Deep Reinforcement Learning (DRL), which can learn complex policies with high-dimensional observations as inputs, e.g., images, has been successfully applied to various tasks. Therefore, it may be suitable to apply them for robots to learn and perform daily activities like washing and folding clothes, cooking, and cleaning. However, there are only a few studies that have applied DRL to real robots remains. In this thesis, we apply DRL to cloth manipulation tasks that are part of daily tasks and focuses on two main problems: (1) generating a huge number of samples in a real robot system is arduous because of the high sampling cost, and (2) learning environments require a reward function to evaluate selected behaviors, but designing rewards for cloth with flexible shapes is challenging.

The first motivation is to apply sample efficient DRL to real robotic cloth manipulation tasks. Previous value function-based DRL stabilizes the approximation of the value function with Deep Neural Networks (DNN) by learning from a huge number of samples. In this thesis, we employ a smooth policy update to enable stable learning from a small number of samples. We propose two sample efficient DRL algorithms: Deep P-Network (DPN) and Dueling Deep P-Network (Dueling DPN). Proposed methods are value function-based DRL with smooth policy update and employ the Kullback-Leibler divergence to limit the over large policy update. Dueling DPN has a DNN structure suitable for approximating value functions and improves sample efficiency in tasks with large action spaces.

The second motivation is to learn a cloth manipulation policy without explicit reward function design. This thesis explores an approach of Generative Adversarial Imitation Learning (GAIL) for robotic cloth manipulation tasks, which allows an agent to learn near-optimal behaviors from expert demonstration and self explorations without explicit reward function design. However, the performance in real robots remains is not good because it is difficult for humans to collect appropriate expert samples using a state action space of a robot. In this thesis, we focus on target state labels that can be adequately presented by humans. GAIL with target state labels improves the performance of learning policies by estimating higher target state rewards. We propose Double Discriminator P-Generative Adversarial Imitation Learning (DDP-GAIL), which learns policy from leaning reward with an expert discriminator and a target discriminator. DDP-GAIL employs DPN to policy updates in order to enable stable learning from complex reward functions with two discriminators.

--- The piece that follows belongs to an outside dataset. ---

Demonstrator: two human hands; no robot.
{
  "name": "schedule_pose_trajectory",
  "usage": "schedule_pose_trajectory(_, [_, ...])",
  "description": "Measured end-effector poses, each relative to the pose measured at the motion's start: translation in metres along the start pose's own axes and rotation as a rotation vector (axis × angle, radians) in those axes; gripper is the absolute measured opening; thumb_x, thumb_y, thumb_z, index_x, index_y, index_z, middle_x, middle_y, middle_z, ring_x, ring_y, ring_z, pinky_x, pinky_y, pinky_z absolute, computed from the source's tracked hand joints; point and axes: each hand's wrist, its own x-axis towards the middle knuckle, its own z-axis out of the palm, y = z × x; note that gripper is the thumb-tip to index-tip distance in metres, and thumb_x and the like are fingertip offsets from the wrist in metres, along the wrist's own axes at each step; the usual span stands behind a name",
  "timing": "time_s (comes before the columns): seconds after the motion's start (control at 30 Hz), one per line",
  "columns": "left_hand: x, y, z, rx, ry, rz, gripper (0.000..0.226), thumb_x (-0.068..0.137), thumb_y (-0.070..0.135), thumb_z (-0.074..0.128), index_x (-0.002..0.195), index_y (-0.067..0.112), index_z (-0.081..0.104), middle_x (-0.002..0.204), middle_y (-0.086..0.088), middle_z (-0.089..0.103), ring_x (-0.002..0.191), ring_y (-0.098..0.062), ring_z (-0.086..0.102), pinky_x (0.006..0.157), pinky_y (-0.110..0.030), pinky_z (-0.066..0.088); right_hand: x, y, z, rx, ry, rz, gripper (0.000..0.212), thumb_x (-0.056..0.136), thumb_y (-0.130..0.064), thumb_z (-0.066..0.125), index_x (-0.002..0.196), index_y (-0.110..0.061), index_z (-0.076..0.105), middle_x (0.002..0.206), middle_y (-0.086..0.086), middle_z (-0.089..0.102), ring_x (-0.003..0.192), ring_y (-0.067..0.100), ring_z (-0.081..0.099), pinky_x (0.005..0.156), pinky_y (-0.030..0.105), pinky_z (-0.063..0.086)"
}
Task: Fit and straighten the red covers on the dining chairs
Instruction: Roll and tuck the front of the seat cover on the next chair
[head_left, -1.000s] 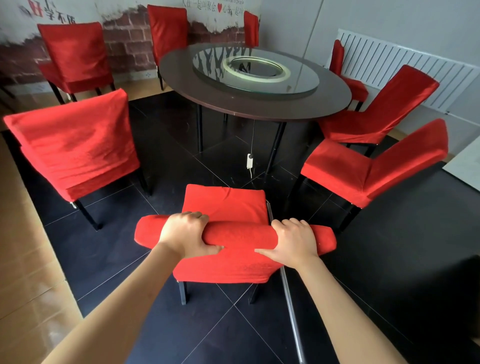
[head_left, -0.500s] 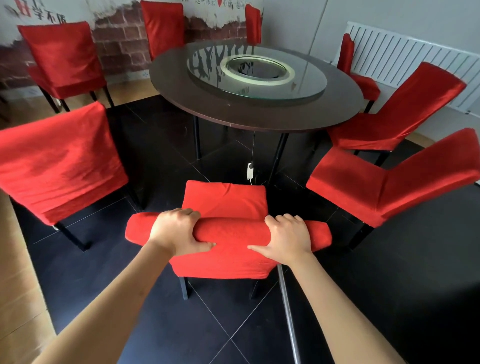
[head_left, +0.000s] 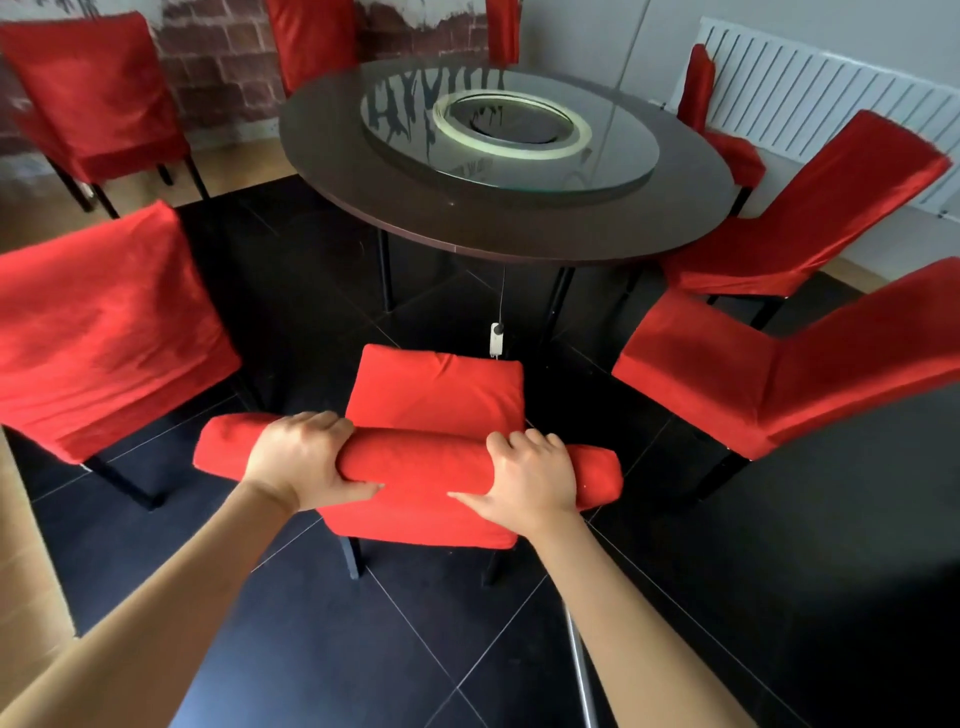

Proposed methods were first investigated by a robot-arm reaching task in the simulation and were compared to previous methods in performance and sample efficiency. In a real robot experiment, we applied to two real robotic cloth manipulation tasks: 1) flipping a handkerchief and 2) folding clothes. Proposed methods were evaluated by flipping a handkerchief task with a hand-engineered reward function and were investigated by folding clothes tasks similar to daily tasks.